(Dataset extract):

[Start of section]

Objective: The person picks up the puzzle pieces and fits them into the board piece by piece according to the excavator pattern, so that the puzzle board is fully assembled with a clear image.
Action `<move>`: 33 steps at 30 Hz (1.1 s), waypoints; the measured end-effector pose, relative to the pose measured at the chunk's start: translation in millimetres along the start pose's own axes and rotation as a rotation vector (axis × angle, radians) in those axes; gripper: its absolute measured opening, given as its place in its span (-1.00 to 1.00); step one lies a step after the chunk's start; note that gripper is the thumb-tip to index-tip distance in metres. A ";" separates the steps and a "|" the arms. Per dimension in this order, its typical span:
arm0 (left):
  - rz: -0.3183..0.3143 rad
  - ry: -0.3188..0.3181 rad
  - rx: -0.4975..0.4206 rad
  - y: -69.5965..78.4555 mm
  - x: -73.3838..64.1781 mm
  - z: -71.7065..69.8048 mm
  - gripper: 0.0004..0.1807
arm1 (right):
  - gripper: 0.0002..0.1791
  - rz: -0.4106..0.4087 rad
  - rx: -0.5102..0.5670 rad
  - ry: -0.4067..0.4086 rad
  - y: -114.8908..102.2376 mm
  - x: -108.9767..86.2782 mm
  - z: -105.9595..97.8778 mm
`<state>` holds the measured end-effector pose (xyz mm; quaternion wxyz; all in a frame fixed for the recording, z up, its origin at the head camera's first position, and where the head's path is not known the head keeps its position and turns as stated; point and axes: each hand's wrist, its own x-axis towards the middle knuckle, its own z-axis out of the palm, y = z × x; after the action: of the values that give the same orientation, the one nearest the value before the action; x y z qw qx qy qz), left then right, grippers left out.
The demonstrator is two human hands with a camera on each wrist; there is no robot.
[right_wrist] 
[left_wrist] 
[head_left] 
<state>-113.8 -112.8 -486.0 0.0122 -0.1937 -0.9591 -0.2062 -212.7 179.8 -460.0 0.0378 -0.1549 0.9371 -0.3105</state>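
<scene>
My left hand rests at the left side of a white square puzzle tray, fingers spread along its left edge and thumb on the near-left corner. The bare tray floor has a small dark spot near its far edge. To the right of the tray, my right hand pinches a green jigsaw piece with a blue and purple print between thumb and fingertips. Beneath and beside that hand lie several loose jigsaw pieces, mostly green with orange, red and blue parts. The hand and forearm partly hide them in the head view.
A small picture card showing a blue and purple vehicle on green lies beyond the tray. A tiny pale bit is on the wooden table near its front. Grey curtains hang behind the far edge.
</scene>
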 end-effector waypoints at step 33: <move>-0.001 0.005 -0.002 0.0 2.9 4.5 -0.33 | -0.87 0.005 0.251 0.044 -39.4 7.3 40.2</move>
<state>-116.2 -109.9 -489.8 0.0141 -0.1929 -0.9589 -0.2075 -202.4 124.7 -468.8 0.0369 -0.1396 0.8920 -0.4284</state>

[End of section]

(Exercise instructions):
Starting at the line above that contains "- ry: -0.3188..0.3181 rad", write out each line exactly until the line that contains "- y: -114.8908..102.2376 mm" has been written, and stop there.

(Exercise solution):
  - ry: -0.3188..0.3181 rad
  - rx: -0.4975..0.4206 rad
  - y: -69.5965..78.4555 mm
  - x: -73.3838..64.1781 mm
  - z: -71.7065..69.8048 mm
  - gripper: 0.0004..0.1807
arm1 (right):
  - gripper: 0.0002..0.1791
  - rz: -0.4106..0.4087 rad
  - rx: -0.5102..0.5670 rad
  - ry: -0.4067..0.4086 rad
  - y: -114.8908..102.2376 mm

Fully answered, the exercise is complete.